▶ Exercise
Each entry that appears below should be restated exactly as it is.

[Data records]
○ ○ ○
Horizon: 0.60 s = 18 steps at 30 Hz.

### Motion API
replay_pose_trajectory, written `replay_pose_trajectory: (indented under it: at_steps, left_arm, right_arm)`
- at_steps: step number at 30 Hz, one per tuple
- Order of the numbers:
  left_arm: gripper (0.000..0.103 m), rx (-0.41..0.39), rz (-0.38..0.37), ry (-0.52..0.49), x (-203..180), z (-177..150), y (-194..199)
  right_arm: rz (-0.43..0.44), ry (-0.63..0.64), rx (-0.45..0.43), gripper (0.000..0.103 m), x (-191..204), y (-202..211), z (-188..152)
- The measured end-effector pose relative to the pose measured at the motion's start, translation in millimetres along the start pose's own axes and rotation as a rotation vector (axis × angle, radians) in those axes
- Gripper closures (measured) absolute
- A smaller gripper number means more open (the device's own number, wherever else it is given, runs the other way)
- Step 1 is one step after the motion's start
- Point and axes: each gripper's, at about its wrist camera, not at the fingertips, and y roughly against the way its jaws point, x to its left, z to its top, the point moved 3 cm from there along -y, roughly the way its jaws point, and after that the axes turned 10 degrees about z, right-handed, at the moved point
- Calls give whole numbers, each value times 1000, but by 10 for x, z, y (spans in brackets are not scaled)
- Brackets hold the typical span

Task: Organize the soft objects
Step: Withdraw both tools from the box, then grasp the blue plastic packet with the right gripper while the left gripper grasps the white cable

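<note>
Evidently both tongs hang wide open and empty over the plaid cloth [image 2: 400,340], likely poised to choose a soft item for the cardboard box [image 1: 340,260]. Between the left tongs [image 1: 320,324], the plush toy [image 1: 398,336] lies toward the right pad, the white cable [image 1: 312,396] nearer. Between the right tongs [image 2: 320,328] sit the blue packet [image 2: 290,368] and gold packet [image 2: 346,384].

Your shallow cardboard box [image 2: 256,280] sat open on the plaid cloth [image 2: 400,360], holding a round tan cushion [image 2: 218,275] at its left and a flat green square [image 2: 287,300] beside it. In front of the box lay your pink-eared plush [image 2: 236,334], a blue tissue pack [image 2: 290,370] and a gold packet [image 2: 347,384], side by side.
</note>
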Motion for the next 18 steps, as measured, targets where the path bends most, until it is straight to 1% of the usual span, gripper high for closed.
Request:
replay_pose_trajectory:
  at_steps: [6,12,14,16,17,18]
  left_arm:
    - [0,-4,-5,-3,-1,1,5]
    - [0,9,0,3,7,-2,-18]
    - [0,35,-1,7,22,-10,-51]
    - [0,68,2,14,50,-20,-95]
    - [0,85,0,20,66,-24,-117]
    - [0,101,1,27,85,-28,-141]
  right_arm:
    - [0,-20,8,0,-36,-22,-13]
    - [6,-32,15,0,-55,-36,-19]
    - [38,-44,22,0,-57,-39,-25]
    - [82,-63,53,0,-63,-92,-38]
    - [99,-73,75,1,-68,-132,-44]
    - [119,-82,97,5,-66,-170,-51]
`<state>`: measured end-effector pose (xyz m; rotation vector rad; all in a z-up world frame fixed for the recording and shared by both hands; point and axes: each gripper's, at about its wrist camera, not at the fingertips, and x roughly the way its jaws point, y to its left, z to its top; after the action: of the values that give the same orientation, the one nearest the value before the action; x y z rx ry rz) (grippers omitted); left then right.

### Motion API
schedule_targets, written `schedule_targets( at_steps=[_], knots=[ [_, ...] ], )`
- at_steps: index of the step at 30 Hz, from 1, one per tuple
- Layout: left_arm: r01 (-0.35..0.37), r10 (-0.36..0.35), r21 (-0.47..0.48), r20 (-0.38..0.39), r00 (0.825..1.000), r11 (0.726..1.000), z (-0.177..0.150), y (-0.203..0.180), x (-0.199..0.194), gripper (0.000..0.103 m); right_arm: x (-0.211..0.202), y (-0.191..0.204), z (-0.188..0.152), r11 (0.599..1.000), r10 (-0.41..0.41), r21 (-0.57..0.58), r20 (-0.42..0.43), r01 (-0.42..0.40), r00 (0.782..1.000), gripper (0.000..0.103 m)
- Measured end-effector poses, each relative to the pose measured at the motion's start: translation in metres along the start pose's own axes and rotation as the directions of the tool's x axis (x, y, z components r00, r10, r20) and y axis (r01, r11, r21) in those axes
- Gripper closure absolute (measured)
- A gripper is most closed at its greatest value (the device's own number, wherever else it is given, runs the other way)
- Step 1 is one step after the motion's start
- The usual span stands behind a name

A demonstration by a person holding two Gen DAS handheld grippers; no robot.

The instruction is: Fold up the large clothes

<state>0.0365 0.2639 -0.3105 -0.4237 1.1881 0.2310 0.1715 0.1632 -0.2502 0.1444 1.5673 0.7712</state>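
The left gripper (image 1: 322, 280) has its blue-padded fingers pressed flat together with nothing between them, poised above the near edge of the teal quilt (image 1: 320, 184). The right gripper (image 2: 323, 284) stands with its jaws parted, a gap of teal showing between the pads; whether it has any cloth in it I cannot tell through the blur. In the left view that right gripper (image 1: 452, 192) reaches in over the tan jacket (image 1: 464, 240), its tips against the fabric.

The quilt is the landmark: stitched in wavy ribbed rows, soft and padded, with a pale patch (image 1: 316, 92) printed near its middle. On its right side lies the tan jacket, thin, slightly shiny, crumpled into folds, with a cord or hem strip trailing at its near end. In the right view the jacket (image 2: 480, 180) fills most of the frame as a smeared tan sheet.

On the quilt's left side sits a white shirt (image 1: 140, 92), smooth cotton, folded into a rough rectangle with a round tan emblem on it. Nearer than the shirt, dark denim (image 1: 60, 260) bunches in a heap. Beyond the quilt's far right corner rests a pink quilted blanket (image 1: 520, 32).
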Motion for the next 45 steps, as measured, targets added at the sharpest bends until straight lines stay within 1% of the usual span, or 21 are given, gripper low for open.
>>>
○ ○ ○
▶ Result of the exercise
Horizon: 0.60 s = 18 steps at 30 Hz.

### Motion API
replay_pose_trajectory, written `replay_pose_trajectory: (indented under it: at_steps, left_arm, right_arm)`
- at_steps: step number at 30 Hz, one per tuple
- Order of the numbers:
  left_arm: gripper (0.000..0.103 m), rx (-0.41..0.39), rz (-0.38..0.37), ry (-0.52..0.49), x (-203..180), z (-177..150), y (-194..199)
  right_arm: rz (-0.43..0.44), ry (-0.63..0.64), rx (-0.45..0.43), gripper (0.000..0.103 m), x (-191..204), y (-202..211), z (-188..152)
- The measured end-effector pose relative to the pose measured at the motion's start, translation in millimetres along the start pose's own axes and rotation as a rotation vector (axis × angle, radians) in those axes
- Gripper closures (measured) absolute
- A smaller gripper number means more open (the device's own number, wherever else it is given, runs the other way)
- Step 1 is one step after the motion's start
- Point and axes: each gripper's, at about its wrist camera, not at the fingertips, and y roughly against the way its jaws point, x to its left, z to its top, the point moved 3 cm from there along -y, roughly the way its jaws point, and after that the axes turned 10 degrees about z, right-handed, at the moved point
- Calls give whole numbers, each value times 1000, but by 10 for x, z, y (spans in brackets are not scaled)
- Brackets hold the typical span

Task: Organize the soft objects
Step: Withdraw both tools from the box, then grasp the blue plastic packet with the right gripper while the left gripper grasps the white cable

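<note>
Evidently both tongs hang wide open and empty over the plaid cloth [image 2: 400,340], likely poised to choose a soft item for the cardboard box [image 1: 340,260]. Between the left tongs [image 1: 320,324], the plush toy [image 1: 398,336] lies toward the right pad, the white cable [image 1: 312,396] nearer. Between the right tongs [image 2: 320,328] sit the blue packet [image 2: 290,368] and gold packet [image 2: 346,384].

Your shallow cardboard box [image 2: 256,280] sat open on the plaid cloth [image 2: 400,360], holding a round tan cushion [image 2: 218,275] at its left and a flat green square [image 2: 287,300] beside it. In front of the box lay your pink-eared plush [image 2: 236,334], a blue tissue pack [image 2: 290,370] and a gold packet [image 2: 347,384], side by side.
</note>
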Motion for the next 18 steps, as measured, targets where the path bends most, until it is straight to 1% of the usual span, gripper high for closed.
Request:
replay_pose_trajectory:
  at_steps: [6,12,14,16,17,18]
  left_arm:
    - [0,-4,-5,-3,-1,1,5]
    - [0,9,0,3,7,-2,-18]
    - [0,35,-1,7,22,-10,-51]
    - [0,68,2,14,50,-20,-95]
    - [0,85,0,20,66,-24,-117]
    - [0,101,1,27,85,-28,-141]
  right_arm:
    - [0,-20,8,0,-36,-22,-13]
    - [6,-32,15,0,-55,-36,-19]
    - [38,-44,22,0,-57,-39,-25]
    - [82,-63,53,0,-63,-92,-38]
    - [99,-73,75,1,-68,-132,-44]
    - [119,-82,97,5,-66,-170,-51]
`<state>`: measured end-effector pose (xyz m; rotation vector rad; all in a z-up world frame fixed for the recording and shared by both hands; point and axes: each gripper's, at about its wrist camera, not at the fingertips, and x roughly the way its jaws point, y to its left, z to its top; after the action: of the values that give the same orientation, the one nearest the value before the action; x y z rx ry rz) (grippers omitted); left then right.

### Motion API
schedule_targets, written `schedule_targets( at_steps=[_], knots=[ [_, ...] ], )`
- at_steps: index of the step at 30 Hz, from 1, one per tuple
- Layout: left_arm: r01 (-0.35..0.37), r10 (-0.36..0.35), r21 (-0.47..0.48), r20 (-0.38..0.39), r00 (0.825..1.000), r11 (0.726..1.000), z (-0.177..0.150), y (-0.203..0.180), x (-0.199..0.194), gripper (0.000..0.103 m); right_arm: x (-0.211..0.202), y (-0.191..0.204), z (-0.188..0.152), r11 (0.599..1.000), r10 (-0.41..0.41), r21 (-0.57..0.58), r20 (-0.42..0.43), r01 (-0.42..0.40), r00 (0.782..1.000), gripper (0.000..0.103 m)
- Measured end-effector poses, each relative to the pose measured at the motion's start: translation in metres along the start pose's own axes and rotation as the directions of the tool's x axis (x, y, z components r00, r10, r20) and y axis (r01, r11, r21) in those axes
- Gripper closure absolute (measured)
- A gripper is most closed at its greatest value (the device's own number, wherever else it is given, runs the other way)
- Step 1 is one step after the motion's start
- The usual span stands behind a name

A demonstration by a person holding two Gen DAS handheld grippers; no robot.

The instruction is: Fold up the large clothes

<state>0.0365 0.2639 -0.3105 -0.4237 1.1881 0.2310 0.1715 0.1632 -0.2502 0.1444 1.5673 0.7712</state>
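The left gripper (image 1: 322, 280) has its blue-padded fingers pressed flat together with nothing between them, poised above the near edge of the teal quilt (image 1: 320, 184). The right gripper (image 2: 323, 284) stands with its jaws parted, a gap of teal showing between the pads; whether it has any cloth in it I cannot tell through the blur. In the left view that right gripper (image 1: 452, 192) reaches in over the tan jacket (image 1: 464, 240), its tips against the fabric.

The quilt is the landmark: stitched in wavy ribbed rows, soft and padded, with a pale patch (image 1: 316, 92) printed near its middle. On its right side lies the tan jacket, thin, slightly shiny, crumpled into folds, with a cord or hem strip trailing at its near end. In the right view the jacket (image 2: 480, 180) fills most of the frame as a smeared tan sheet.

On the quilt's left side sits a white shirt (image 1: 140, 92), smooth cotton, folded into a rough rectangle with a round tan emblem on it. Nearer than the shirt, dark denim (image 1: 60, 260) bunches in a heap. Beyond the quilt's far right corner rests a pink quilted blanket (image 1: 520, 32).
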Motion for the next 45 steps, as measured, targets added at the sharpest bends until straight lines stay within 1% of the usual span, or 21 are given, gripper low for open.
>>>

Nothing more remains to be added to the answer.